Relation to the Georgist Case
This article directly complicates the Gaffney stratagem thesis, though it does not refute it and is careful to say so. The authors explicitly decline to adjudicate motive: "We do not intend to go back to the ultimate motives of U.S. economists, political or otherwise, for abandoning land... The reasons [Clark] merged land and capital might be political — this is the interpretation given by the Georgist tradition... Without taking sides on these interpretations, we have disentangled... the analytical results on the one side from the arbitrary choices on the other" (Missemer & Pottier 2025, 578). Their contribution is narrower and more specific than a rebuttal of political motive: they show that the theoretical apparatus itself did not force the outcome Gaffney treats as its logical culmination, and that contemporaneous U.S. economists (Johnson, and non-U.S. economists generally) built viable alternatives that kept land analytically distinct. This weakens the strongest version of the stratagem thesis — that the merger of land into capital was an inevitable or unavoidable consequence of adopting marginal productivity theory — without weighing in on whether Clark's own specific choice was politically motivated.
The article corroborates, rather than disputes, the underlying empirical claim on the Gaffney page that land really did disappear as a distinct factor in mainstream (specifically American) neoclassical economics by the late 1920s: "there is no doubt that land and natural resources lost value in economic analysis with the advent of marginalism compared with previous paradigms" (Missemer & Pottier 2025, 579). What it disputes is the inevitability/necessity framing, and by extension weakens (without eliminating) the inference from "land disappeared" to "land was deliberately buried by a coordinated stratagem."
Nuances and Limits
- The article is agnostic, not exculpatory. It does not conclude that Clark's specific choice was innocent of political motive — it declines to investigate motive at all, restricting itself to the logical/theoretical question. Readers should not cite it as proof there was no ideological dimension to the episode.
- Geographic scope is limited to U.S. neoclassicism. Gaffney's stratagem thesis also concerns British economists (Marshall, Edgeworth, Wicksteed); Missemer and Pottier's alternative-tradition evidence (Johnson's natural-capital taxonomy) is drawn from U.S. sources, though they note the European/Marshallian tradition retained the tripartition more generally, which is itself in tension with a thesis of a unified anglophone campaign against George.
- The "why did the alternative die out" question is explicitly left open. The authors admit Johnson's natural-capital framework "fell into oblivion, for reasons yet to be fully identified," and speculate the Great Depression's shift in attention played a role — but this is offered as a tentative hypothesis, not a finding.

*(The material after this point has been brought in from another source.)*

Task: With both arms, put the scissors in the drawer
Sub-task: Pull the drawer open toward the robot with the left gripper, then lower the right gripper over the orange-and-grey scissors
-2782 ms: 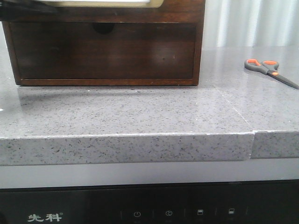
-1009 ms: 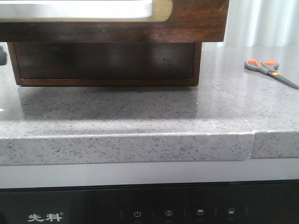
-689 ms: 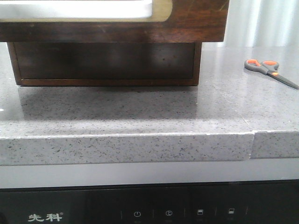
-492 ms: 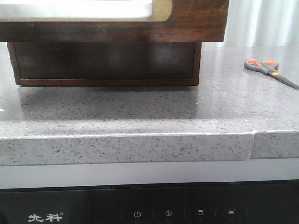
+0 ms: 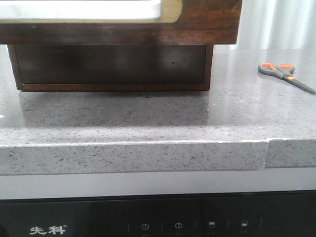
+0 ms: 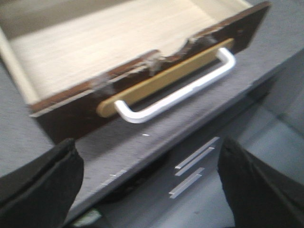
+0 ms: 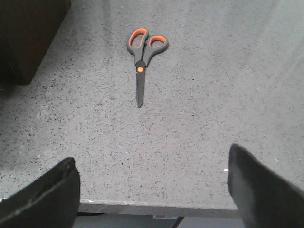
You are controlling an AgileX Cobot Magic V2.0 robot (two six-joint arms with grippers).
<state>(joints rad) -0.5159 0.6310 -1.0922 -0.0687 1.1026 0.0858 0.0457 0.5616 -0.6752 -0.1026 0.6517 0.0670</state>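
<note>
Both grippers, left point(image 6: 149, 190) and right point(image 7: 154, 190), gape wide, holding nothing. Scissors point(image 7: 142, 57) lie flat on the grey counter point(image 7: 199, 123), well apart from the pulled-out drawer point(image 6: 85, 52).

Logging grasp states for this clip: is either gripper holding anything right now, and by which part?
Nothing is held. The left gripper is open, off the open drawer; the right gripper is open, the scissors lying untouched on the counter.

Bare tabletop point(image 7: 199, 118) surrounds the scissors point(image 7: 142, 59) on every side — only the drawer point(image 5: 118, 22), pulled out, overhangs well to their left.
</note>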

- The paper does not evaluate Gaffney's archival evidence directly (funding of economics departments by landed interests, biographical ties among figures like Frank Knight and Alvin Johnson) — it engages the theoretical history, not the institutional/biographical case Gaffney builds in parallel chapters of The Corruption of Economics. A full assessment of the stratagem thesis therefore still requires separately weighing Gaffney's archival claims, which this article does not test.
- JEL codes B13 (History of Economic Thought: Neoclassical through 1925) and Q24 (Land) signal the piece is aimed at historians of economic thought and land economists, not a polemical intervention in the Georgist debate — it cites Gaffney (1994) as one serious interlocutor among several (Ryan 2002, Feder 2003, Czech 2009, Foldvary 2008) rather than singling him out for rebuttal.
A second, independent data point supports reading the episode as less monolithic than "stratagem" implies: economist Murray Milgate's review of The Corruption of Economics in the Journal of Economic Literature (Vol. 34, No. 2, June 1996, pp. 775–777) called Gaffney's essay "interesting, provocative, and witty" but found the extension of the conspiracy to the "Chicago School" (via Frank Knight) "strained and unconvincing; resting as it does on guilt by association," and noted that Gaffney's own account concedes Alfred Marshall — George's most influential British antagonist — was "more fair" than other critics, that Wicksteed was "extremely sympathetic" to Progress and Poverty, and that Pareto never mentioned George at all, making him an odd fit for the alleged conspiracy (Milgate 1996, 776). Milgate ultimately sided with Marshall's 1884 private judgment that George was "an able man" without "the kind of ability which will make a permanent impression on opinion," while still calling Gaffney's core reminder — that treating land as merely one more factor of production has real analytical and tax consequences — "timely and interesting" (Milgate 1996, 777).
Bears On
- John Bates Clark — directly fills the page's open
[CITATION NEEDED]for a historian-of-economics source assessing whether Clark's land-into-capital merger was deliberate/political or an analytical/theoretical choice; this article argues the latter is defensible without ruling out the former. - Neo-classical Economics as a Stratagem Against Henry George — the direct counterpoint this page's "Reception" section gestures at but does not cite.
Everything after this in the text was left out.